At that time, the time of my father's death, and for a long while before and after it, I was appallingly shy of telling anyone I wanted to be a writer, fearing total ridicule – which such a statement would probably have received. The year before he died I had bitterly offended him because he suddenly said to me one day: ‘ When's your novel going to be finished?' It was the first time he had ever
mentioned
the subject. I replied: ‘Oh, this year, next year, sometime, never.' It was a rude and unworthy reply, but I was only just turned eighteen and he spoke with what the French call
pudeur
, as if he were lifting the corner on some distinctly disreputable occupation. I curled up inside
instantly
, like a prodded snail, and those were the only words I could think to say.

The idea that I should ever make a
living
out of such scribblings seemed derisory. And it probably was. I lived a quiet, unadventurous, retired life when, if I really meant to succeed at this strange profession, I should have been plunging into all aspects of living with the gusto and the enterprise of an explorer. Once when Somerset Maugham was asked by an anxious American mother how she could best help her son, who wanted to be a writer, he replied: ‘Give him five thousand dollars and tell him to go to the devil.' This advice no doubt would have been appropriate for me.

I did not know a single author, however insignificant, or publisher, however small-time, and I don't think I knew that people called agents existed.

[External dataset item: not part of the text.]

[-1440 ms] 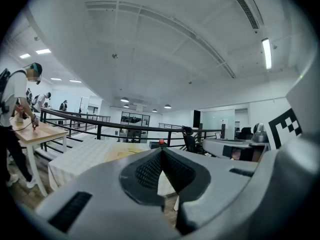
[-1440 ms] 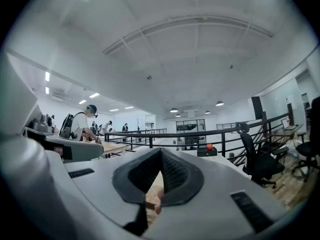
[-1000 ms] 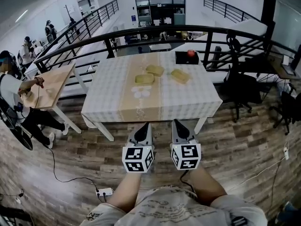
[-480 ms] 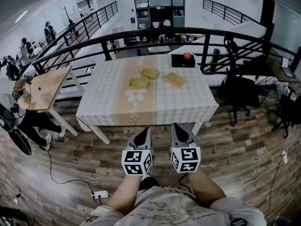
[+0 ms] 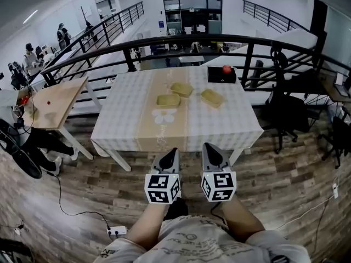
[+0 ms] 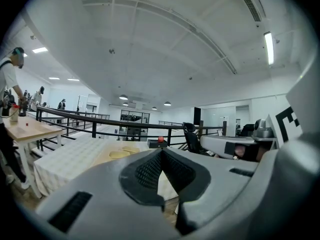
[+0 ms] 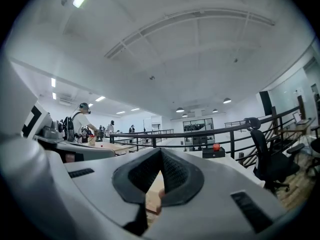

My first full novel, after a long and arduous struggle with an earlier book, got itself written when I was twenty-one. It took me ten weeks – then I retired to bed with complete exhaustion and a stomach complaint. Later I typed the book and sent it to a publisher, who returned it within two weeks with a rejection slip. I then fired it at another, who kept it a month. Then I sent it to Hodder & Stoughton, who kept it five months before sending it back saying the book had distinct promise but wasn't quite strong enough for their list, but if I wrote a second they would like to consider it. Heartened and encouraged, I shoved the first novel away in a drawer and began my second. When this was finally finished I sent it away in great hope, whereupon Hodder & Stoughton returned it with a conventional rejection slip.